Prononciation : neu-m'
Nature : s. f.

1Terme de plain-chant. Courte mélodie, qui est une sorte de récapitulation du mode dans lequel on vient de chanter, et qui se vocalise, sans paroles ou sur la dernière syllabe du dernier mot, à la fin des antiennes. Dans les églises où il y a des orgues, on touche de cet instrument aux fêtes annuelles et solennelles, soit majeures, soit mineures, au lieu de la neume, L'ABBÉ LEBEUF, Traité sur le chant ecclés. p. 242.

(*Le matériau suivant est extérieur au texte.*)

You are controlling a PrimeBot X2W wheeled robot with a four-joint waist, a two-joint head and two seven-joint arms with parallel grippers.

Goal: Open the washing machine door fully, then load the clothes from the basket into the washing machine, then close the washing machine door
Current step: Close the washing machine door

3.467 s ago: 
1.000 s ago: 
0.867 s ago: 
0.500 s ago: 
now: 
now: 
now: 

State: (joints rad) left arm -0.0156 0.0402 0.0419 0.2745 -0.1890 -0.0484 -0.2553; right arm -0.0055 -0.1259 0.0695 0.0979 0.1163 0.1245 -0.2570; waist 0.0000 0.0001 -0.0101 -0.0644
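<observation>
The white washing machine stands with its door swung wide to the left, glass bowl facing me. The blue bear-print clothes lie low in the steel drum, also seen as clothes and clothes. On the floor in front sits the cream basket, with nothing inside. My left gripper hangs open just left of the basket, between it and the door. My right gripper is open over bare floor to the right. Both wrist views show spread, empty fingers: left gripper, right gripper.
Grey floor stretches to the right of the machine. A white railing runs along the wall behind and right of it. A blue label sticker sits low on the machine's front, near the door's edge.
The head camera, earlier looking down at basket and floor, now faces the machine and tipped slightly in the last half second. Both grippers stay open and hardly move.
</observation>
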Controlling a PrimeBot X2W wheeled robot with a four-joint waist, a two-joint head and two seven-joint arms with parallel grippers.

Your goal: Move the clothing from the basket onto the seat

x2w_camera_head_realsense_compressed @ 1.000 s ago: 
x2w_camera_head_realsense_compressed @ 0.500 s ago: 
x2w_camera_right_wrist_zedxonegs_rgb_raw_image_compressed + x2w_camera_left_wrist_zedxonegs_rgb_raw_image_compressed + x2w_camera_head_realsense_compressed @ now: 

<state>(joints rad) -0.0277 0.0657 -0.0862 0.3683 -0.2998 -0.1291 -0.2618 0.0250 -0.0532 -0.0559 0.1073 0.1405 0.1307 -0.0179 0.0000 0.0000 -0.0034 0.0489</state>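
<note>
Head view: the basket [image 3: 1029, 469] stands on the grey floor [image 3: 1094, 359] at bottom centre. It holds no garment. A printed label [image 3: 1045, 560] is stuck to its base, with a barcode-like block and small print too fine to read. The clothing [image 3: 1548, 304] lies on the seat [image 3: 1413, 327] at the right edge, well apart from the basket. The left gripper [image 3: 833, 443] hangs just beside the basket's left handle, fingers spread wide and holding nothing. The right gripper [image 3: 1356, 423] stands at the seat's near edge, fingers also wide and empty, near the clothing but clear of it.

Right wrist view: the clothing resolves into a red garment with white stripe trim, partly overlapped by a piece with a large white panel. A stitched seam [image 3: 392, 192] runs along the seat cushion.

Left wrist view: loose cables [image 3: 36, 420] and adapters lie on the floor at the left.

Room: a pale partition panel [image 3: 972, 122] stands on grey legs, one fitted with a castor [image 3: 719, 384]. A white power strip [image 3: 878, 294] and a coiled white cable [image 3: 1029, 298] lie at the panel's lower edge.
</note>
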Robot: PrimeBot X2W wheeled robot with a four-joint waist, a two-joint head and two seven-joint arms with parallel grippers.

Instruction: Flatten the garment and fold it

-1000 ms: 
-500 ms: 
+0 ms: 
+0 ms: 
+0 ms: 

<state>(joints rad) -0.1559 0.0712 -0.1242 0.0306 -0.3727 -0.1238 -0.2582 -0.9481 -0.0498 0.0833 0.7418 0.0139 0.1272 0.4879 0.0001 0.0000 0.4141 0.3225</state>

À Sens on a des neumes, non-seulement pour les antiennes, mais aussi pour les répons , POISSON , Traité du plain-chant, p. 359
2S. m. pl. On désigne ainsi aujourd'hui les signes qui servaient au commencement du moyen âge à noter le plain-chant, et qu'on a employés, d'abord seuls, puis échafaudés sur et entre les lignes de la portée. Les notes actuelles du plain-chant ne sont, en réalité, que ces mêmes neumes, transformés, simplifiés et dénaturés par un long usage. Les signes de la notation en neumes étaient très nombreux et pouvaient varier en quelque sorte au gré de chaque copiste, suivant sa manière de grouper les sons et de lier les signes, F. DANJOU, Revue de musique relig. popul. et classique, numéro d'août 1847. Le mot neume est parfois, mais rarement, employé au singulier dans le sens dont il s'agit ici. XIVe s.
Neumes, emission de voix, modulation , DU CANGE , pneuma.
Le grec se traduit par, souffle (voy. PNEUMATIQUE). De souffle le sens a passé à émission de voix, et s'est particularisé en une sorte de chant. Le p de pneuma s'est perdu dans l'articulation romane. Terme de musique. Noté en neumes, en parlant d'un manuscrit. Antiphonaire, missel, graduel neumé. On trouve même quelques exemples du verbe neumer.